File "/install/opt/prefect/meltano/pogo/.meltano/loaders/target-snowflake/venv/lib/python3.11/site-packages/singer_sdk/sinks/core.py", line 317, in _validate_and_parse self._validator.validate(record) File "/install/opt/prefect/meltano/pogo/.meltano/loaders/target-snowflake/venv/lib/python3.11/site-packages/jsonschema/validators.py", line 438, in validate raise error jsonschema.exceptions.ValidationError: '2024-03-01T00:00:00' is not a 'date-time' Failed validating 'format' in schema['properties']['POSTINGDATE']: { 'additionalProperties': {'sql_data_type': 'datetimeoffset'}, format': 'date-time', inclusion': 'available', type': ['null', 'string'] } On instance['POSTINGDATE']: 2024-03-01T00:00:00'

This is how the value of POSTINGDATE looks like in the record (other columns are removed):

{"type": "RECORD", "stream": "dwh-tablename", "record": {...., "POSTINGDATE": "2022-01-31T00:00:00", ....}

Anyone have an idea to why we are getting this error?
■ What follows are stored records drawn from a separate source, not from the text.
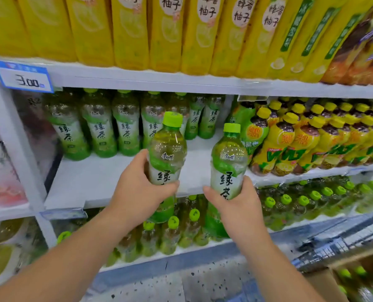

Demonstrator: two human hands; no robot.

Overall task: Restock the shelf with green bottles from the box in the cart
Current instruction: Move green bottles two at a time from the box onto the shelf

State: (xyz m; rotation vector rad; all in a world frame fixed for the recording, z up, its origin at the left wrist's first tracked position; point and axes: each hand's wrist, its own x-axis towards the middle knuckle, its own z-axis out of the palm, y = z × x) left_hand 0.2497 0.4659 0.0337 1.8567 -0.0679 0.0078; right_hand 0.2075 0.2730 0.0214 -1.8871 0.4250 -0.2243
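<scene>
My left hand [137,188] grips a green tea bottle [167,153] with a lime cap, held upright in front of the middle shelf [98,179]. My right hand [237,205] grips a second green bottle [228,164], also upright, just right of the first. Both bottles hover at the shelf's front edge, over its bare white part. Several matching green bottles [102,127] stand in a row at the back of that shelf. The cardboard box [325,280] with more green-capped bottles shows at the bottom right corner.
Yellow bottles [290,140] crowd the right part of the same shelf. Tall yellow bottles [166,33] fill the shelf above, with a price tag [24,77] at left. Green-capped bottles [181,232] fill the shelf below. A white upright post [13,136] bounds the left side.
</scene>
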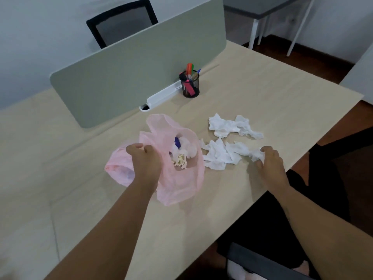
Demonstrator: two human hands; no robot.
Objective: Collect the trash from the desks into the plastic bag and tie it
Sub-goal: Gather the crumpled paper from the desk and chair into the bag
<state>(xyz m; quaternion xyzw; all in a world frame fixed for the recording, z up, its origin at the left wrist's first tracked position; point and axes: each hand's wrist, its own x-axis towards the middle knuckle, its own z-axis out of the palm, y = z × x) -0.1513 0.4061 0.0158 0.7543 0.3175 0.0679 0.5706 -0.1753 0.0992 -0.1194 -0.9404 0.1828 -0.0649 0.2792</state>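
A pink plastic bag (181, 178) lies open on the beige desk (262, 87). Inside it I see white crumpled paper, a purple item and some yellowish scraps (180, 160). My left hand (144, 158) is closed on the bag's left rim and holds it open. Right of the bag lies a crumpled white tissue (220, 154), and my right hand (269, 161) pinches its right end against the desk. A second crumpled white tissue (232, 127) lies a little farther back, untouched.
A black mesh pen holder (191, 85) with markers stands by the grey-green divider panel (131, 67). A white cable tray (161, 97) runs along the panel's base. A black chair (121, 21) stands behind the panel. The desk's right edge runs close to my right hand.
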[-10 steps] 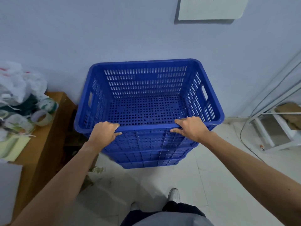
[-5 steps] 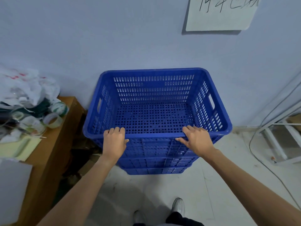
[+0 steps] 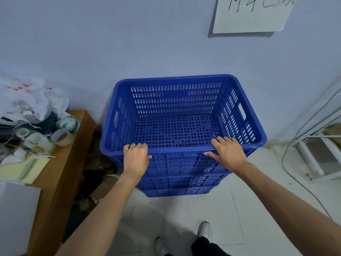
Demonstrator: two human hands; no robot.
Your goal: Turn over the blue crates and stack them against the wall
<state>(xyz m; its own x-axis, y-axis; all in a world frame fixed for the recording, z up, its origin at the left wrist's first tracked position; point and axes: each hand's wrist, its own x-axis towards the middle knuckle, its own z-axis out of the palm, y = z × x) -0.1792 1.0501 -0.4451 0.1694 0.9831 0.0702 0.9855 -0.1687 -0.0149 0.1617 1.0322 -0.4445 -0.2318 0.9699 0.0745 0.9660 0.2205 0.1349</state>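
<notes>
A stack of blue perforated crates stands upright on the floor against the pale wall (image 3: 129,43). The top crate (image 3: 175,77) is empty and open side up; at least two more crates (image 3: 177,192) sit nested under it. My left hand (image 3: 136,159) lies on the left part of the top crate's near wall, fingers hooked over the rim. My right hand (image 3: 227,154) holds the right part of the same rim, fingers over the edge and thumb spread on the outer wall.
A wooden table (image 3: 73,145) stands close to the left of the stack, holding tape rolls (image 3: 61,137) and plastic bags (image 3: 31,97). A white metal frame (image 3: 313,159) and a cable (image 3: 287,154) are at the right. My shoe (image 3: 203,230) is on the white floor below.
Both hands shifted from clasping the near rim from above to lying against the near wall with fingers over the rim. The view has tilted up, so the stack sits lower in frame.
</notes>
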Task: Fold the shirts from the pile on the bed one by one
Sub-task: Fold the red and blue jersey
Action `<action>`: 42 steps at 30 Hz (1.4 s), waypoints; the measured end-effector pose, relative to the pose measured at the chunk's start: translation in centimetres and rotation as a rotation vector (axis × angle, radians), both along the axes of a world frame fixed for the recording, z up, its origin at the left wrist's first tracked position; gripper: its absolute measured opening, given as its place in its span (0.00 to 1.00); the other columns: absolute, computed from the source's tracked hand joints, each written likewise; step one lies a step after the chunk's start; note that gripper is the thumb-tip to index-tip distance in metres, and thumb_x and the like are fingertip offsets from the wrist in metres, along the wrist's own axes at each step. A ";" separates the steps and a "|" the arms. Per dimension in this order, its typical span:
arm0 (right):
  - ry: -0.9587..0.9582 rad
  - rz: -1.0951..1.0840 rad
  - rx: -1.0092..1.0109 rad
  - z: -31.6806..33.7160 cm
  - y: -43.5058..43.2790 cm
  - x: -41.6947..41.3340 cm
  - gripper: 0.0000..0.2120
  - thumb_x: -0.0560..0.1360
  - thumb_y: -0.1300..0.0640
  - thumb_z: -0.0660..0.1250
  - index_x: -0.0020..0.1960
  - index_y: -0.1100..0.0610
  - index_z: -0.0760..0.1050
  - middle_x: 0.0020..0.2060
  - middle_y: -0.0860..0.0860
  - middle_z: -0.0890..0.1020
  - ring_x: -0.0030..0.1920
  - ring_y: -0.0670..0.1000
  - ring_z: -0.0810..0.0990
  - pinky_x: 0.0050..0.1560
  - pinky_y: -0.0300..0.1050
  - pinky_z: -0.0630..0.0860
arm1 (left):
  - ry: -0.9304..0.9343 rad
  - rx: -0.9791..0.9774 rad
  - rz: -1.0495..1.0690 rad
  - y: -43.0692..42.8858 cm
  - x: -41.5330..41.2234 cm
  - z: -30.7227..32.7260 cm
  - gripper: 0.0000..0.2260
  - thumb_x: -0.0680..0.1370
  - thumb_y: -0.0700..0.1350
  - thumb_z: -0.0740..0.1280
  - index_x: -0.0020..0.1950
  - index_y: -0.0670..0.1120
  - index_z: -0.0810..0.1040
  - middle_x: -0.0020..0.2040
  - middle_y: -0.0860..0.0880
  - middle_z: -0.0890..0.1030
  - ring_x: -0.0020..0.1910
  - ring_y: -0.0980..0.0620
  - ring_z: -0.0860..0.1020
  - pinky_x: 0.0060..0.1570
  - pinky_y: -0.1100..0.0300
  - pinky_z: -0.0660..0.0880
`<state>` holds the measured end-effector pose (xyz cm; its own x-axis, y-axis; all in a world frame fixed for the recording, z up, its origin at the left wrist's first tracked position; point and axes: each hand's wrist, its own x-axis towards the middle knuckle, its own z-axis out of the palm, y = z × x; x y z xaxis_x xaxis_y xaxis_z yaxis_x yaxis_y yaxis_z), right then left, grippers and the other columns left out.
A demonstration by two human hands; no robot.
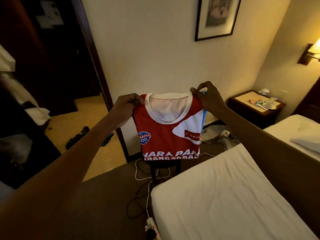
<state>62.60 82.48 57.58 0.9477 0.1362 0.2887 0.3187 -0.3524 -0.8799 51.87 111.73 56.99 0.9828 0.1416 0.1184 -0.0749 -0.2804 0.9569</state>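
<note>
hotel room, white bed (225,196) low right. shirt (168,132) hangs upright left of the bed; left hand (129,103) and right hand (207,97) pinch its shoulders, equally near, long axis vertical.

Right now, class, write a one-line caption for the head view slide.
Left hand and right hand hold a red-and-white shirt up by its shoulders, near a white bed.

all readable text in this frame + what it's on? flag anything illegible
"HARAPAN": large white letters low on the red and white jersey shirt, pinched by the left hand and right hand.
"RANG SABA": line beneath, ends cut off.
"HARAPAN": small red box on its chest.
"RAPAN / RANG / SABAH": blue badge, partly legible.
White collar tag, papers on the dark door: too blurred.
</note>
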 end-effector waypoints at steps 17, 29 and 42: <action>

s-jorgenfroland commented 8 months ago

I tested upgrading singer-sdk to version 0.35.0 in target-snowflake and now it works.

edgarrmondragon commented 8 months ago

@s-jorgenfroland thanks for confirming. Do give version 0.7.0 version (just release) a try, since it references the latest singer-sdk (0.36.1).